## YOUR INSTRUCTIONS
Each line in the listing below needs to be transcribed exactly.

## DATA SECTION

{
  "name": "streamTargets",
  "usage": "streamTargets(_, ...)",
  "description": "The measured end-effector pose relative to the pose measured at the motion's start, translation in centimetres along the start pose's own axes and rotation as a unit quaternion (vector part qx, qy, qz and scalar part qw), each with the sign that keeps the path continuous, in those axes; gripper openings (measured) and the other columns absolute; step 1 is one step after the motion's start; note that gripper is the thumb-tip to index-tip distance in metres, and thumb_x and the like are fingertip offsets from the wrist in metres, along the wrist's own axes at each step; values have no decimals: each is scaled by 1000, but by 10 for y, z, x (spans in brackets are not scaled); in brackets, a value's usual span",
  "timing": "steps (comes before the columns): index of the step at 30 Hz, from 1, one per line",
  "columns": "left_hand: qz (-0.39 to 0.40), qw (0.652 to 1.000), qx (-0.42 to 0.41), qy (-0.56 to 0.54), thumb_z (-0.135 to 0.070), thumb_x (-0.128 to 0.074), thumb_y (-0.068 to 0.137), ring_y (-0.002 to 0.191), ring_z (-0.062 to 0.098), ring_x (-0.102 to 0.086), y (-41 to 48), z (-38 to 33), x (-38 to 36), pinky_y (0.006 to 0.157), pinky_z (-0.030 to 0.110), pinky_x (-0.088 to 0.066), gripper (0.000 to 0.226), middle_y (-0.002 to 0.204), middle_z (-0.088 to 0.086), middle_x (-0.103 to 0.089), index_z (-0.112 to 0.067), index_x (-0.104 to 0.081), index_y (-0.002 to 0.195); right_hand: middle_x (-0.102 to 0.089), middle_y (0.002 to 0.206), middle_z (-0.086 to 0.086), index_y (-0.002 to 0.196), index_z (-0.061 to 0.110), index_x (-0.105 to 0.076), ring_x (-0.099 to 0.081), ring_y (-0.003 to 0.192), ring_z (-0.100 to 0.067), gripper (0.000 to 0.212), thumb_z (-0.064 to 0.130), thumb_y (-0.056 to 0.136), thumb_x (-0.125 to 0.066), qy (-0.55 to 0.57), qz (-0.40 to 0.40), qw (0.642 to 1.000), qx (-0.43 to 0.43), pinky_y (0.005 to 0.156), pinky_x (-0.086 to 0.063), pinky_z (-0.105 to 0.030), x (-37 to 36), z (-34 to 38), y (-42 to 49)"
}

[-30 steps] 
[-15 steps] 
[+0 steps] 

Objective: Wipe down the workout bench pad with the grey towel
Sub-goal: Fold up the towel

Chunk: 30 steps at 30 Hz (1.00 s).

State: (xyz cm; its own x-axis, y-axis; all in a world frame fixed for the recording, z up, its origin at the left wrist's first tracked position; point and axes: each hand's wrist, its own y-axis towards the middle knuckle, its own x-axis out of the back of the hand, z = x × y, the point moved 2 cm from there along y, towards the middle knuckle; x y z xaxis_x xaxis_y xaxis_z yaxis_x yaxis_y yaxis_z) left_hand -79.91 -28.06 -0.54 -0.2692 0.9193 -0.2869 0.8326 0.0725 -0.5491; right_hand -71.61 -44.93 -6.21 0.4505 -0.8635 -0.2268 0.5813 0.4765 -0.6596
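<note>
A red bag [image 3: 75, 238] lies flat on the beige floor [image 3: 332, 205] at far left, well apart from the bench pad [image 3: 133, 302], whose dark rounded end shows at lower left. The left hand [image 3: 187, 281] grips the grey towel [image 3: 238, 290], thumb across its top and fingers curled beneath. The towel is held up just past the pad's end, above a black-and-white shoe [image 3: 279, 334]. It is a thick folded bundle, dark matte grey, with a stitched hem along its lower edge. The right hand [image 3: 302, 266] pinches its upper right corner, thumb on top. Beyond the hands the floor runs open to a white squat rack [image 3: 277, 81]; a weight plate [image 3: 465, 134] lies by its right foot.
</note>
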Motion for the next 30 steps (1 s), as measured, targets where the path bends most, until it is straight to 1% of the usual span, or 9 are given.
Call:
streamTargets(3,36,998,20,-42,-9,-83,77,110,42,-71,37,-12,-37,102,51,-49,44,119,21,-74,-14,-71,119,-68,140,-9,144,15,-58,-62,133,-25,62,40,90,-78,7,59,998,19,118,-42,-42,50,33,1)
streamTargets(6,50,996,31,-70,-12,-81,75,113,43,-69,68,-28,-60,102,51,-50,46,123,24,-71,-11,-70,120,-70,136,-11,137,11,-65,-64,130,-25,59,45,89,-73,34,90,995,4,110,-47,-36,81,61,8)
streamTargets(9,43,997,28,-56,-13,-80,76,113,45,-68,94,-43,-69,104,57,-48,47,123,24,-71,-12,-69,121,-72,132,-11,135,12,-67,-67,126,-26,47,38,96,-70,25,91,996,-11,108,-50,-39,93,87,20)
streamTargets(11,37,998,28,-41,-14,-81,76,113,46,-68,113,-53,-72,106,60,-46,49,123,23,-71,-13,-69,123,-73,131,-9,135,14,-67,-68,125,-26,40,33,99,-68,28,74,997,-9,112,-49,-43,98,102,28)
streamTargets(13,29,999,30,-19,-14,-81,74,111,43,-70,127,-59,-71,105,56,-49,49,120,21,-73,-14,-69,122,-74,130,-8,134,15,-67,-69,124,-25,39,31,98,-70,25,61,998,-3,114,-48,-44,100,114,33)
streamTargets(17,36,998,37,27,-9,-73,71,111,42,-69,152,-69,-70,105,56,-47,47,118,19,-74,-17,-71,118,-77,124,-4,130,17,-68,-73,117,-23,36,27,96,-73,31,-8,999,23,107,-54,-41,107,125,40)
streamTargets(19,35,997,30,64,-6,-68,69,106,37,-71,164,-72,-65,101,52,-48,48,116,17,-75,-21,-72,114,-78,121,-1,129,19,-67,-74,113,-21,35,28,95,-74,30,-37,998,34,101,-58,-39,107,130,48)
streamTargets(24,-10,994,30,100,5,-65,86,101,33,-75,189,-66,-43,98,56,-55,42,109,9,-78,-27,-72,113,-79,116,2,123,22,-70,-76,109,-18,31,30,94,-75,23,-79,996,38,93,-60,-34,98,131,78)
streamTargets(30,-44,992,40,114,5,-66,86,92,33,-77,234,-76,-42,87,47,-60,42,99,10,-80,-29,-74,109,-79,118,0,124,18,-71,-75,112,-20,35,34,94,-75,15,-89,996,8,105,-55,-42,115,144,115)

## RESPONSE TO THIS TASK
{
  "name": "streamTargets",
  "usage": "streamTargets(_, ...)",
  "description": "The measured end-effector pose relative to the pose measured at the motion's start, translation in centimetres along the start pose's own axes and rotation as a unit quaternion (vector part qx, qy, qz and scalar part qw), each with the sign that keeps the path continuous, in those axes; gripper openings (measured) and the other columns absolute; step 1 is one step after the motion's start; note that gripper is the thumb-tip to index-tip distance in metres, and thumb_x and the like are fingertip offsets from the wrist in metres, along the wrist's own axes at each step; values have no decimals: each is scaled by 1000, but by 10 for y, z, x (spans in brackets are not scaled); in brackets, a value's usual span",
  "timing": "steps (comes before the columns): index of the step at 30 Hz, from 1, one per line",
  "columns": "left_hand: qz (-0.39 to 0.40), qw (0.652 to 1.000), qx (-0.42 to 0.41), qy (-0.56 to 0.54), thumb_z (-0.135 to 0.070), thumb_x (-0.128 to 0.074), thumb_y (-0.068 to 0.137), ring_y (-0.002 to 0.191), ring_z (-0.062 to 0.098), ring_x (-0.102 to 0.086), y (-41 to 48), z (-38 to 33), x (-38 to 36), pinky_y (0.006 to 0.157), pinky_z (-0.030 to 0.110), pinky_x (-0.088 to 0.066), gripper (0.000 to 0.226), middle_y (-0.002 to 0.204), middle_z (-0.088 to 0.086), middle_x (-0.103 to 0.089), index_z (-0.112 to 0.067), index_x (-0.104 to 0.081), index_y (-0.002 to 0.195); right_hand: middle_x (-0.102 to 0.089), middle_y (0.002 to 0.206), middle_z (-0.086 to 0.086), index_y (-0.002 to 0.196), index_z (-0.061 to 0.110), index_x (-0.105 to 0.076), ring_x (-0.099 to 0.081), ring_y (-0.003 to 0.192), ring_z (-0.100 to 0.067), gripper (0.000 to 0.212), thumb_z (-0.064 to 0.130), thumb_y (-0.056 to 0.136), thumb_x (-0.125 to 0.066), qy (-0.55 to 0.57), qz (-0.40 to 0.40), qw (0.642 to 1.000), qx (-0.43 to 0.43), pinky_y (0.005 to 0.156), pinky_x (-0.086 to 0.063), pinky_z (-0.105 to 0.030), x (-37 to 36), z (-34 to 38), y (-42 to 49)"
}

[-30 steps] 
[-15 steps] 
[+0 steps] 

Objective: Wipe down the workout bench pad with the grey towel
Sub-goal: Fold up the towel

Chunk: 30 steps at 30 Hz (1.00 s).

State: (xyz cm; its own x-axis, y-axis; all in a world frame fixed for the recording, z up, its origin at the left wrist's first tracked position; point and axes: each hand's wrist, its own y-axis towards the middle knuckle, its own x-axis out of the back of the hand, z = x × y, the point moved 2 cm from there along y, towards the middle knuckle; x y z xaxis_x xaxis_y xaxis_z yaxis_x yaxis_y yaxis_z) left_hand -79.91 -28.06 -0.54 -0.2692 0.9193 -0.2869 0.8326 0.0725 -0.5491; right_hand -71.61 -44.93 -6.21 0.4505 -0.8635 -0.2268 0.5813 0.4765 -0.6596
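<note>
A red bag [image 3: 75, 238] lies flat on the beige floor [image 3: 332, 205] at far left, well apart from the bench pad [image 3: 133, 302], whose dark rounded end shows at lower left. The left hand [image 3: 187, 281] grips the grey towel [image 3: 238, 290], thumb across its top and fingers curled beneath. The towel is held up just past the pad's end, above a black-and-white shoe [image 3: 279, 334]. It is a thick folded bundle, dark matte grey, with a stitched hem along its lower edge. The right hand [image 3: 302, 266] pinches its upper right corner, thumb on top. Beyond the hands the floor runs open to a white squat rack [image 3: 277, 81]; a weight plate [image 3: 465, 134] lies by its right foot.
</note>
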Motion for the next 30 steps (1 s), as measured, targets where the path bends most, until it is straight to 1% of the usual span, or 9 are given.
Call:
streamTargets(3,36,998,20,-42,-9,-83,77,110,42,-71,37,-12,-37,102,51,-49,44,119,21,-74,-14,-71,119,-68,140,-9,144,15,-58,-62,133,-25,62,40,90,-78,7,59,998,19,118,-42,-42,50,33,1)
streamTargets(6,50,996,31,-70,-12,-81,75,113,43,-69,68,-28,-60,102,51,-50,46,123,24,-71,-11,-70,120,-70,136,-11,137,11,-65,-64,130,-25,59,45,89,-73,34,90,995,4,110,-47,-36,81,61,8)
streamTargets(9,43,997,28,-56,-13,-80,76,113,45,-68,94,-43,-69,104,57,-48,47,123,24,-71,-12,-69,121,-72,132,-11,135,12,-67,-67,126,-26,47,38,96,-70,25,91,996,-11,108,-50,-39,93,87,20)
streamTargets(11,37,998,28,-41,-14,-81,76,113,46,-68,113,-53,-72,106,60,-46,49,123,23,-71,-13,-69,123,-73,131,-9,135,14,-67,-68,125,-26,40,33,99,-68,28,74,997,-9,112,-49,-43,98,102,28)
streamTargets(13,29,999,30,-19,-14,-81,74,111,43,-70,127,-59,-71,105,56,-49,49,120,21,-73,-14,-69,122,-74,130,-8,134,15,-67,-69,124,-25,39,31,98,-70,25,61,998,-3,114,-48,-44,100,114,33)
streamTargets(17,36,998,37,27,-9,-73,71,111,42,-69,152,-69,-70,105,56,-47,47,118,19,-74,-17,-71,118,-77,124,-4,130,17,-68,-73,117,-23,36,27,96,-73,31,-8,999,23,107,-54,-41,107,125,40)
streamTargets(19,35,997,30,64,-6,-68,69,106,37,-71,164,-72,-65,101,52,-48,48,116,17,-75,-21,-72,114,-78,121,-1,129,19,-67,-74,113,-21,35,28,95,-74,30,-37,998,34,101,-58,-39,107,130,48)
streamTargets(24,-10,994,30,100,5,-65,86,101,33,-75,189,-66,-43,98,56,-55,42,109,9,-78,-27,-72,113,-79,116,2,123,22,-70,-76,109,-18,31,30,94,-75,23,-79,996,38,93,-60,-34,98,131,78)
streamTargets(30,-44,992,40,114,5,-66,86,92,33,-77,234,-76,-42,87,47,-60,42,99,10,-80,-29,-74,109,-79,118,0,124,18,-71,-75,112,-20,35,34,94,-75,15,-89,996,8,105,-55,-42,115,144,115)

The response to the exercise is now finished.